[AIM OF THE EXERCISE]
Pictures aside, reproduce exactly each line from the one holding "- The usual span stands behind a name" through the last line of the material, both ends included.

SUPPLIED MATERIAL: Begin

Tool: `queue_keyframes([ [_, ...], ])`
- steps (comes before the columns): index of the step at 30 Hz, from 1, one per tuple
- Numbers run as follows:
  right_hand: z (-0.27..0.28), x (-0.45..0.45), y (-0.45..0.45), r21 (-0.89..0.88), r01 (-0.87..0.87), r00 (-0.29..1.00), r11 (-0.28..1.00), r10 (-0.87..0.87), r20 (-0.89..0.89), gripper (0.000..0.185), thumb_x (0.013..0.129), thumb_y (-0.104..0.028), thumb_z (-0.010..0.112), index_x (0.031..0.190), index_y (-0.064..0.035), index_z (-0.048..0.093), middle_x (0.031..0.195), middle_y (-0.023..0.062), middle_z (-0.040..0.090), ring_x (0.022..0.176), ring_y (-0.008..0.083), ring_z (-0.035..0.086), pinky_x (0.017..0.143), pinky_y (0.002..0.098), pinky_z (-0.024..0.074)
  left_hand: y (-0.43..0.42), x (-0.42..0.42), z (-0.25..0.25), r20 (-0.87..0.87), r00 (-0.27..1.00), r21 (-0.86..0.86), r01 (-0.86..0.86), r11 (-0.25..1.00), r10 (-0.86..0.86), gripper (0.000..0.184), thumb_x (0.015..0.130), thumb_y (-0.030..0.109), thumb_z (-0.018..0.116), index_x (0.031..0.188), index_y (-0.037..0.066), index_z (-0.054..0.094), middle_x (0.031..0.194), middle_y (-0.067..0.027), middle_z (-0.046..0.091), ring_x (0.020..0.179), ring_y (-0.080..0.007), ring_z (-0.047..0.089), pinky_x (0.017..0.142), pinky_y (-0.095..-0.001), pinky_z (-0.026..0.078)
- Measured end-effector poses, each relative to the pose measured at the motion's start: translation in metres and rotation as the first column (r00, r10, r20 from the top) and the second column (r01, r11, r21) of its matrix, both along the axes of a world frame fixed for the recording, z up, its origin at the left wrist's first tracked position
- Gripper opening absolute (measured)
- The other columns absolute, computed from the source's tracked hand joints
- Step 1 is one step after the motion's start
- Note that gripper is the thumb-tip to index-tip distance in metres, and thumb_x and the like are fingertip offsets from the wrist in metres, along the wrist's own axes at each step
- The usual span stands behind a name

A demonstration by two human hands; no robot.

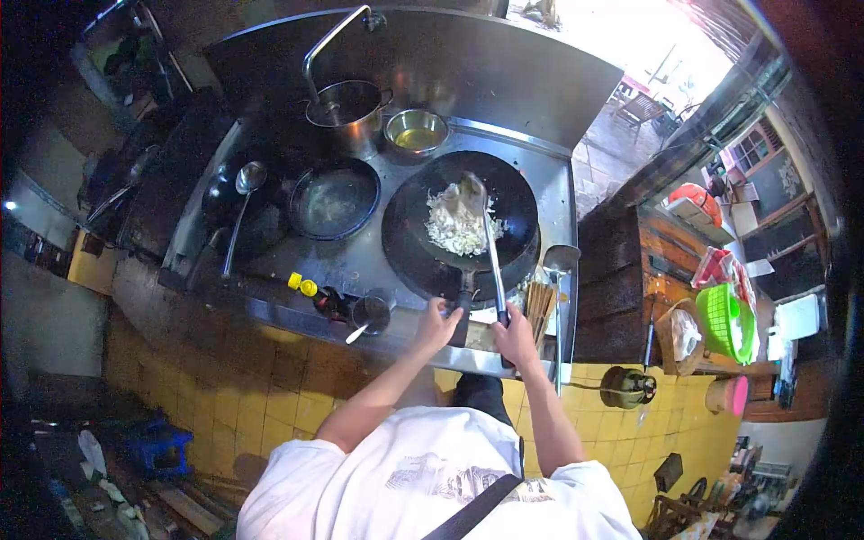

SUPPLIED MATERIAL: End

[EXERCISE SOLUTION]
- The usual span stands behind a name

A demonstration by two human hands; no robot.

No more output will be produced for this exercise.